Exercise objective> The expected output is a verbatim reprint of the lines from the beginning of the data that follows through the line that contains "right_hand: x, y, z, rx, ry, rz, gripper".
[Supplied records Boundary: Start]
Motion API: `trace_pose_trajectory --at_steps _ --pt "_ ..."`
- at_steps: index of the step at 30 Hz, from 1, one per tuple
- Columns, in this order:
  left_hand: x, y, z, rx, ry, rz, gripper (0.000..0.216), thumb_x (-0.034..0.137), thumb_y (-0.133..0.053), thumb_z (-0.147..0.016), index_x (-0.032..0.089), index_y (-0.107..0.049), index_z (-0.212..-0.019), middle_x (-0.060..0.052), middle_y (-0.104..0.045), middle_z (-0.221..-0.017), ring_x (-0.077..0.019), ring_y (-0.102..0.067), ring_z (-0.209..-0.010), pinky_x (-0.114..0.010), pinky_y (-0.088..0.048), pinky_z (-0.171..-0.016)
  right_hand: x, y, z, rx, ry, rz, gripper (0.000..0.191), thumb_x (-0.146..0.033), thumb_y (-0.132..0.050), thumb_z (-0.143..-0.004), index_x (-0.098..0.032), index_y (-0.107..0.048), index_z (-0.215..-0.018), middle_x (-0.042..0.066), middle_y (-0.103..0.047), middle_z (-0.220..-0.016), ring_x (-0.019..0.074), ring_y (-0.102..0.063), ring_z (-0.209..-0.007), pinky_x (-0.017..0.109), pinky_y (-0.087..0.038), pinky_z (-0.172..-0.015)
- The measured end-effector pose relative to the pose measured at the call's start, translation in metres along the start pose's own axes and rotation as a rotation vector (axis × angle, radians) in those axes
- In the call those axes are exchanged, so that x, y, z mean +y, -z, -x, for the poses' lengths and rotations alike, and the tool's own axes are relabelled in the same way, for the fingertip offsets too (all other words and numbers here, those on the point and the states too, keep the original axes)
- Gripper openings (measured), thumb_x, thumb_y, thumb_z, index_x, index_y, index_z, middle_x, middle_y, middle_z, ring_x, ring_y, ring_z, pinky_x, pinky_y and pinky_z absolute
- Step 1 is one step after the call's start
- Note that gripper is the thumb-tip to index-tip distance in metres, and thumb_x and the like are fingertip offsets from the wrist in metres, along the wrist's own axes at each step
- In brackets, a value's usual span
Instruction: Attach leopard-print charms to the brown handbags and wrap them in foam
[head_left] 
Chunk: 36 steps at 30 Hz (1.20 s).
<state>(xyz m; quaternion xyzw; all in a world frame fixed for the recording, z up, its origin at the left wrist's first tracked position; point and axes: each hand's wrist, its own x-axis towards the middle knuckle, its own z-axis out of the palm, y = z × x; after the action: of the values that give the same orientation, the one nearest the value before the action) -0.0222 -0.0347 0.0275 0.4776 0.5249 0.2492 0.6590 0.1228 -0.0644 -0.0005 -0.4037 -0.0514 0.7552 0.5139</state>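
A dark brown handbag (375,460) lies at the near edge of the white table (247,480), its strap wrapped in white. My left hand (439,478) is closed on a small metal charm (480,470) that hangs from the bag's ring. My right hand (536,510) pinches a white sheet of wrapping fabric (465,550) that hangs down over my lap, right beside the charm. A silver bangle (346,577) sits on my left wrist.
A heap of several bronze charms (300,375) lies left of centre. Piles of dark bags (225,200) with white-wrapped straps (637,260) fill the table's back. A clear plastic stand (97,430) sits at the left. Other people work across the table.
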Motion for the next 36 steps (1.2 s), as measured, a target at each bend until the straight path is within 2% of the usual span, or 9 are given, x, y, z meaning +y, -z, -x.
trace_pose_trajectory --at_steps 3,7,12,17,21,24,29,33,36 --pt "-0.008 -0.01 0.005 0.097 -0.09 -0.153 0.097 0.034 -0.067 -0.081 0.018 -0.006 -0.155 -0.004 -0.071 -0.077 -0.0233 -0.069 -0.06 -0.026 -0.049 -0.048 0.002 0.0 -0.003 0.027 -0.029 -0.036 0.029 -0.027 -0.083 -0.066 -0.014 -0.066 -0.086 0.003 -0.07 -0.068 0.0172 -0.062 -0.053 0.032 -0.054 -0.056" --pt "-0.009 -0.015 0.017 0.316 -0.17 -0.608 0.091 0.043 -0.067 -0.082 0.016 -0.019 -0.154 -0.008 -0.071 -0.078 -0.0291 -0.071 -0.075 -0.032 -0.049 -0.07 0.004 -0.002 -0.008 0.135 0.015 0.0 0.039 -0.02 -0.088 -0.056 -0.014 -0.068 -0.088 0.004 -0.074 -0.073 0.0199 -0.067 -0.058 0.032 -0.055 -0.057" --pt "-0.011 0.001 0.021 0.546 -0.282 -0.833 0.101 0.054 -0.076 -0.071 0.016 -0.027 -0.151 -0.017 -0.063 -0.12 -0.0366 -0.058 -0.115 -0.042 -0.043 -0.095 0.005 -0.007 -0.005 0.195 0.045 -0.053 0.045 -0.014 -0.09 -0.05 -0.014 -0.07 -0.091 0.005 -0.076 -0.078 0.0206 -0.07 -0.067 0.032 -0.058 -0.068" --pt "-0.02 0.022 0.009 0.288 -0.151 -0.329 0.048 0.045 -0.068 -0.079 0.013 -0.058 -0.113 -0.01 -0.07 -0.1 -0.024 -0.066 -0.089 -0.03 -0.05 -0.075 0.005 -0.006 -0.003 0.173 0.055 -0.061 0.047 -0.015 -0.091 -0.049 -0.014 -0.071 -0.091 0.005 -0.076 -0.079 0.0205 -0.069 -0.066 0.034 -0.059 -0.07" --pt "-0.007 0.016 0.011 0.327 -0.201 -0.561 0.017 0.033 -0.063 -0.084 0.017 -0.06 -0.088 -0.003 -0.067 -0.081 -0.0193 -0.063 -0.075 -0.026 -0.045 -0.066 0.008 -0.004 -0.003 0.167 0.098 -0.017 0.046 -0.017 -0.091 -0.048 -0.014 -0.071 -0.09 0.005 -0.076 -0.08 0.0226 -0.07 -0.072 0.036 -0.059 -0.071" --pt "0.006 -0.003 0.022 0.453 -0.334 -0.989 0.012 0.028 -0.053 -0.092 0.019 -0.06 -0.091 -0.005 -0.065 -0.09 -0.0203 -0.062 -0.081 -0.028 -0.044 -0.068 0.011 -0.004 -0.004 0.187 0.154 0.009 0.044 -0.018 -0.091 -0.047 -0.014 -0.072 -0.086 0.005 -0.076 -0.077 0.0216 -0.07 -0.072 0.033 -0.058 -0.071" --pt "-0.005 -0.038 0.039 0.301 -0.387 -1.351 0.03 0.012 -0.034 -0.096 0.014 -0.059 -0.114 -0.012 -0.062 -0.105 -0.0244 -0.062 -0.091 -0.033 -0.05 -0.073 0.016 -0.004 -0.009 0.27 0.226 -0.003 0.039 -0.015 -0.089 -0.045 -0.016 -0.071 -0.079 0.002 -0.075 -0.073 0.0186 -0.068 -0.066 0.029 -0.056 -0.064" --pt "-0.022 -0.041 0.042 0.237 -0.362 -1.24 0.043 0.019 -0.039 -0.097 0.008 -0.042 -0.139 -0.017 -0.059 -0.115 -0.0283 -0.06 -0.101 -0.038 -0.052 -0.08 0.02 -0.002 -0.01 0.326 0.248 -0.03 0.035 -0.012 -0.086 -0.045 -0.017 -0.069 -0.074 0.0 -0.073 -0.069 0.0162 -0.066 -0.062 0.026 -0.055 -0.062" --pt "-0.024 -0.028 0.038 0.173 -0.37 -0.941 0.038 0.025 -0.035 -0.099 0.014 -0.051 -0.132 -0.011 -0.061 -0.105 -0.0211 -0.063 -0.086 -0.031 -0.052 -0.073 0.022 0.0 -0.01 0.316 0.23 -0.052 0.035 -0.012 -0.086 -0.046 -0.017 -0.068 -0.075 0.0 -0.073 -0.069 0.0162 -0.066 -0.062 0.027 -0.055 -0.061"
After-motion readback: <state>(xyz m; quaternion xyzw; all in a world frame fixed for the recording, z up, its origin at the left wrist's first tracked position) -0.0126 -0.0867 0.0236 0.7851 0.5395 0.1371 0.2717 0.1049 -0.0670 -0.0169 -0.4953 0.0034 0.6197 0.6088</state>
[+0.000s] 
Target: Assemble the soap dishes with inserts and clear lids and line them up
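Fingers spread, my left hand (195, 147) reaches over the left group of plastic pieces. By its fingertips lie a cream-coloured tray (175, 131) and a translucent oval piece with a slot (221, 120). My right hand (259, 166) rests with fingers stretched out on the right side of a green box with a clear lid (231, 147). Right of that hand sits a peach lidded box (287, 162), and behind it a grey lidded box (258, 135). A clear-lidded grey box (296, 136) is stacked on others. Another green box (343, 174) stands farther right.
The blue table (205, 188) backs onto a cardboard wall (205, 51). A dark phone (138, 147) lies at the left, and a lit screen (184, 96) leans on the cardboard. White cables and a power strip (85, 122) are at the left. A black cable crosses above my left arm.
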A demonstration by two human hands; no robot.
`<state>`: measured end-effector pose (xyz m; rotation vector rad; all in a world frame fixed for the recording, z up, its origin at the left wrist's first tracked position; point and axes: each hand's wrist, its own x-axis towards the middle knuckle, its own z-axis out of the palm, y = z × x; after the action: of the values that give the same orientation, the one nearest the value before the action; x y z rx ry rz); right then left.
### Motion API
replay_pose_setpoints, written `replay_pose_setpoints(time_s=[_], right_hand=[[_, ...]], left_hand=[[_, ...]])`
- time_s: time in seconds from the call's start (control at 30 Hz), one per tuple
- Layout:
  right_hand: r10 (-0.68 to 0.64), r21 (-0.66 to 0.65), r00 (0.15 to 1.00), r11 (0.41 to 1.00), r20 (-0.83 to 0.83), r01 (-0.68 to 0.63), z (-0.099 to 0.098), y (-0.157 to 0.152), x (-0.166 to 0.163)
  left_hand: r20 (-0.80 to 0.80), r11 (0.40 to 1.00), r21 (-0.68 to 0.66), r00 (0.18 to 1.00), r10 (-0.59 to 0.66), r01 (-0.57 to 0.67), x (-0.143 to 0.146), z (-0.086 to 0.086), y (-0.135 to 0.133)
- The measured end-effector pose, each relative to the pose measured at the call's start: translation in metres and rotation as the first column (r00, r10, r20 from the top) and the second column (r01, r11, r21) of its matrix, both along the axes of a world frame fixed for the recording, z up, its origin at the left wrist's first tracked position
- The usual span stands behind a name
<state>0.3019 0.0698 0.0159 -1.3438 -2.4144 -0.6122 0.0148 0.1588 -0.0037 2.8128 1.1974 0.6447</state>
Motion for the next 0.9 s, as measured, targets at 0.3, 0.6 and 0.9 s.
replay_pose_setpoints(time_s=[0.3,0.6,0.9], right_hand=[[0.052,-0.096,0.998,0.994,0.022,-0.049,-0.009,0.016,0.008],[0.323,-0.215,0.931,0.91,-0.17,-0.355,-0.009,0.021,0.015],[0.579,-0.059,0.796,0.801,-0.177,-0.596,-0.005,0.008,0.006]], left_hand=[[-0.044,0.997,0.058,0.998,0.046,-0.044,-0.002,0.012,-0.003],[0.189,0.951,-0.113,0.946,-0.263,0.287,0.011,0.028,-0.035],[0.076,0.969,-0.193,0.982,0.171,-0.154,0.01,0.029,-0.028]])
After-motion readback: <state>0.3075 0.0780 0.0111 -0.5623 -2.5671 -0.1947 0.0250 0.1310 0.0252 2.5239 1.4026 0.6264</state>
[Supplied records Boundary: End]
Solution>
Motion API: `trace_pose_trajectory --at_steps _ --pt "_ ..."`
- at_steps: index of the step at 30 Hz, from 1, one per tuple
- Columns, in this order:
  left_hand: x, y, z, rx, ry, rz, gripper (0.000..0.216), thumb_x (-0.034..0.137), thumb_y (-0.133..0.053), thumb_z (-0.147..0.016), index_x (-0.032..0.089), index_y (-0.107..0.049), index_z (-0.212..-0.019), middle_x (-0.060..0.052), middle_y (-0.104..0.045), middle_z (-0.221..-0.017), ring_x (-0.077..0.019), ring_y (-0.102..0.067), ring_z (-0.209..-0.010), pinky_x (-0.114..0.010), pinky_y (-0.088..0.048), pinky_z (-0.171..-0.016)
  right_hand: x, y, z, rx, ry, rz, gripper (0.000..0.191), thumb_x (-0.146..0.033), thumb_y (-0.132..0.050), thumb_z (-0.143..-0.004), index_x (-0.098..0.032), index_y (-0.107..0.048), index_z (-0.215..-0.018), middle_x (-0.042..0.066), middle_y (-0.103..0.047), middle_z (-0.220..-0.016), ring_x (-0.019..0.074), ring_y (-0.102..0.063), ring_z (-0.209..-0.007), pinky_x (-0.017..0.109), pinky_y (-0.087..0.038), pinky_z (-0.172..-0.015)

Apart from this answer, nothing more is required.